I have had hackberry get that green stain, too. It was freshly cut and I just figured it was a feature of the wood and not something I should worry about. In the case of my staves, it tended to be right where there had been some damage to bark when it was being cut. Since it happened so fast, I doubted it was a fungus, probably some response the wood has to injury.
Gumboman, I think hackberry is every bit as good as osage. I have never had a hackberry bow break. I have screwed them up with bad hinges and crappy tillering, but never had one break. They have taken set from bad tillering, they have had poor cast from poor tiller, but never have I had one let go.
I think the wood is more "rubbery" than osage. Well cured osage parts in front of a sharp edged tool easily and cleanly, it is a pleasure to run long, clean curls with my well sharpened spoke shave. Hackberry works like an old truck tire, rubbery and resistant to parting easily. It takes more effort to pull curls with a spoke shave, no matter how well stropped and hair popping sharp the blade is.
I think hackberry is a prettier wood when finished. It is a ring diffuse wood like maple, versus ring porous woods like osage and oak. Hackberry can be a pain in the sitting muscles when it comes to taking stain if you sand it out too fine (don't go past 180 grit if you want to stain it darkly.) But you can take advantage of that to create differentially stained finishes. For example, I once sanded the back of a hackberry bow to no more than 150 grit, taking care to follow the grain religiously. The belly was sanded with a random orbital sander all the way down to crocus cloth. The back stained nice and dark and the belly barely took any color at all. I loaned that bow out at a Rendezvous and never saw it again.

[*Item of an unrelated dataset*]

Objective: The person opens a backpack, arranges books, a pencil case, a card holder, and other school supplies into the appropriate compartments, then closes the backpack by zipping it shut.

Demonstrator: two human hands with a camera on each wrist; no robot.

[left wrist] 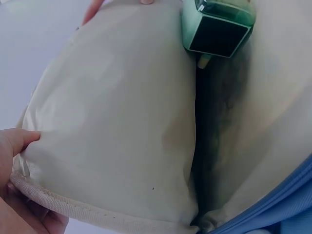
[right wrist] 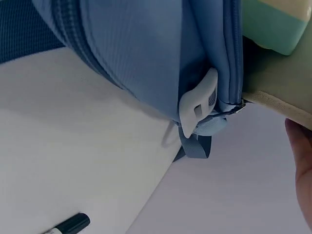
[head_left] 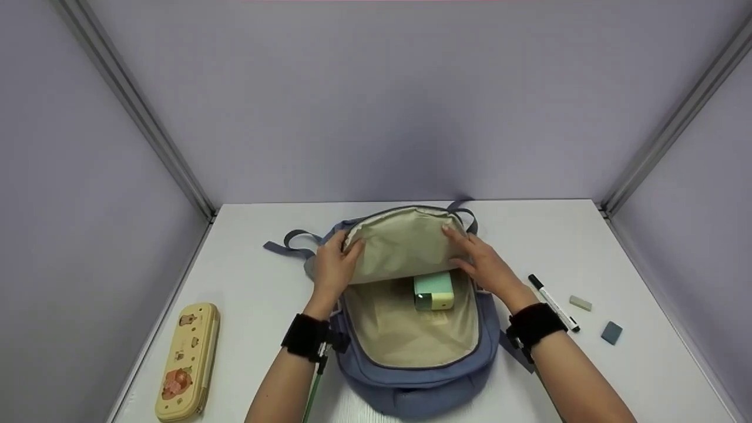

Folks often mention the smell of hackberry. To me it smells like hot buttered popcorn or corn tortillas cooking. I believe the wood has a fairly large amount of sugary compounds in it, and because of this the wood will toast nicely with careful application of a heat gun. It handles heat treating well, but will fool you and spring back if you do not get it well and truly heated deeply into the limb. You really need to take your time and heat slowly and thoroughly!